- _Aim of the task_
Word for word, restate the data that follows, omitting the images.

- _Source material_
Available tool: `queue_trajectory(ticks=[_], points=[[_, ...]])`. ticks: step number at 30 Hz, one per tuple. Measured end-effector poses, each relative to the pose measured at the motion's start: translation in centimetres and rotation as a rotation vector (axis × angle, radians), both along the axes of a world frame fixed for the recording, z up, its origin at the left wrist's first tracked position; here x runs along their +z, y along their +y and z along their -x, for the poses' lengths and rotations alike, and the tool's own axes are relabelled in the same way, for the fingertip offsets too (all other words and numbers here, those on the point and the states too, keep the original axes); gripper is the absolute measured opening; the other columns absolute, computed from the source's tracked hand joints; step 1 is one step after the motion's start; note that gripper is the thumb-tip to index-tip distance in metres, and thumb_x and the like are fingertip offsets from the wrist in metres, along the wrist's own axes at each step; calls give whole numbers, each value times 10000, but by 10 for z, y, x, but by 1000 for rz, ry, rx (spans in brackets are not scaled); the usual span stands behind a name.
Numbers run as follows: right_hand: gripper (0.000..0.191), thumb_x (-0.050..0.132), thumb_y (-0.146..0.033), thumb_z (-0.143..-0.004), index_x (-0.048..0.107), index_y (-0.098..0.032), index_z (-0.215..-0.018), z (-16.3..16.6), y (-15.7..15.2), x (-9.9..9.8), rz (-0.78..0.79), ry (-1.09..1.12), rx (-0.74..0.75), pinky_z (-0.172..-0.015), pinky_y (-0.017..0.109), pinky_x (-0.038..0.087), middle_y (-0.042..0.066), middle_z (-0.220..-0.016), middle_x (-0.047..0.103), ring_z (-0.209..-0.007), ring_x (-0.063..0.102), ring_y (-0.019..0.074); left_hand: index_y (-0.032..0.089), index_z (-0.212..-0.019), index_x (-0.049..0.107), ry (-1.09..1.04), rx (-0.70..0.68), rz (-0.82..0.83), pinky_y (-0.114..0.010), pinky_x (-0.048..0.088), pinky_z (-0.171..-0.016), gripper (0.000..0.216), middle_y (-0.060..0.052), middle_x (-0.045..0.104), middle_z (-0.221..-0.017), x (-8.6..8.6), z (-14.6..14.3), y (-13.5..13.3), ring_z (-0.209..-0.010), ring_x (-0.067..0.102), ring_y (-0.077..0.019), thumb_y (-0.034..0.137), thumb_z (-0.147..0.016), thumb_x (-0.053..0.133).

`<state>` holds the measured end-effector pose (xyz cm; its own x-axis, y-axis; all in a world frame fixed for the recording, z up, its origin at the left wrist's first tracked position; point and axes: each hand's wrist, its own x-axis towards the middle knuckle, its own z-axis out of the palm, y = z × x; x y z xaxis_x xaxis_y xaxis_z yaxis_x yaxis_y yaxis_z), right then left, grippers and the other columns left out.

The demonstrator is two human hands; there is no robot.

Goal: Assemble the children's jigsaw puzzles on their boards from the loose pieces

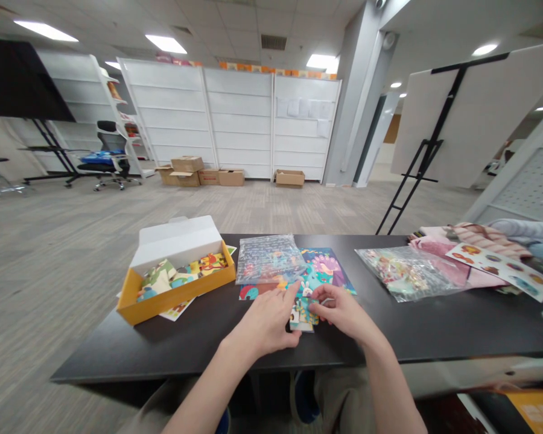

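- Resting beside the puzzle pieces (304,313) — left hand (269,316), thumb and forefinger apart.
- Right hand (337,308), fingers curled at their right edge — whether pinching, I cannot tell.
- Pieces lie on the black table (163,349), at the near edge of the colourful picture sheet (335,274).

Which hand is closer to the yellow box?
Left. The left hand is to the right of the box, apart from it; the right hand is farther right, beyond the left one.
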<state>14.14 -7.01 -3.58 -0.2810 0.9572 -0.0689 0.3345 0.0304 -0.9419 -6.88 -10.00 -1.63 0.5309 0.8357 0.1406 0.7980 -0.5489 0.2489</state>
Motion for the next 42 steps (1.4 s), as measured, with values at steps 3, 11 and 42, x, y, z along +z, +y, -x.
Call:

- _Solution to this exercise_
Available tool: `queue_trajectory(ticks=[_], points=[[_, ...]])`. ticks: step number at 30 Hz, one per tuple. Measured end-effector poses, each relative to the pose measured at the motion's start: translation in centimetres and rotation as a rotation vector (axis × angle, radians), both along the axes of a world frame fixed for the recording, z up, its origin at the left wrist's first tracked position; here x runs along their +z, y along their +y and z along their -x, for the poses' lengths and rotations alike, and the tool's own axes are relabelled in the same way, for the fingertip offsets too (all other words and numbers here, those on the point and the states too, keep the original axes); gripper is the absolute measured opening; the other columns absolute, computed from the source's tracked hand joints; step 1 is one step after the motion's start; note that gripper is the thumb-tip to index-tip distance in metres, and thumb_x and the like are fingertip offsets from the wrist in metres, along the wrist's own axes at each step; calls give whole numbers, each value times 10000, but by 10 for z, y, x, but by 1000 for rz, ry, rx (spans in brackets are not scaled); the usual span stands behind a name.
Numbers run as follows: right_hand: gripper (0.000..0.191), thumb_x (-0.050..0.132), thumb_y (-0.146..0.033), thumb_z (-0.143..-0.004), index_x (-0.048..0.107), index_y (-0.098..0.032), index_z (-0.215..-0.018), z (-16.3..16.6), y (-15.7..15.2), x (-9.9..9.8), rz (-0.78..0.79), ry (-1.09..1.12), rx (-0.74..0.75), pinky_z (-0.172..-0.015), pinky_y (-0.017..0.109), pinky_x (-0.038..0.087), middle_y (-0.042..0.066), middle_z (-0.220..-0.016), middle_x (-0.047..0.103), ring_z (-0.209..-0.007), ring_x (-0.063..0.102), ring_y (-0.019..0.074); left_hand: index_y (-0.032..0.089), index_z (-0.212..-0.019), index_x (-0.049..0.107), ry (-1.09..1.04), rx (-0.70..0.68), rz (-0.82..0.83), pinky_y (-0.114..0.010), pinky_x (-0.048..0.088), pinky_z (-0.171..-0.016), gripper (0.000..0.216), middle_y (-0.060..0.052), middle_x (-0.045..0.104), middle_z (-0.221..-0.017), x (-8.6..8.6), z (-14.6..14.3), y (-13.5..13.3), ring_z (-0.209..-0.010), ring_x (-0.067..0.102), ring_y (-0.077..0.019), thumb_y (-0.034..0.137), thumb_z (-0.147..0.016), thumb_x (-0.053..0.133).

`<state>` holds the measured end-effector pose (xyz cm; its own x-axis, y-axis; all in a world frame fixed for the recording, z up, its origin at the left wrist's first tracked position; point and axes: each hand's wrist, its own x-axis towards the middle knuckle, its own z-axis out of the palm, y = z × x; x y z xaxis_x xaxis_y xaxis_z yaxis_x yaxis_y yaxis_z), right then left, grippers and the other columns left out.

The demonstrator is two human hands; there is no robot.

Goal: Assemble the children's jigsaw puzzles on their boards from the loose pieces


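- Resting beside the puzzle pieces (304,313) — left hand (269,316), thumb and forefinger apart.
- Right hand (337,308), fingers curled at their right edge — whether pinching, I cannot tell.
- Pieces lie on the black table (163,349), at the near edge of the colourful picture sheet (335,274).

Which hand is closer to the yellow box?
Left. The left hand is to the right of the box, apart from it; the right hand is farther right, beyond the left one.
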<state>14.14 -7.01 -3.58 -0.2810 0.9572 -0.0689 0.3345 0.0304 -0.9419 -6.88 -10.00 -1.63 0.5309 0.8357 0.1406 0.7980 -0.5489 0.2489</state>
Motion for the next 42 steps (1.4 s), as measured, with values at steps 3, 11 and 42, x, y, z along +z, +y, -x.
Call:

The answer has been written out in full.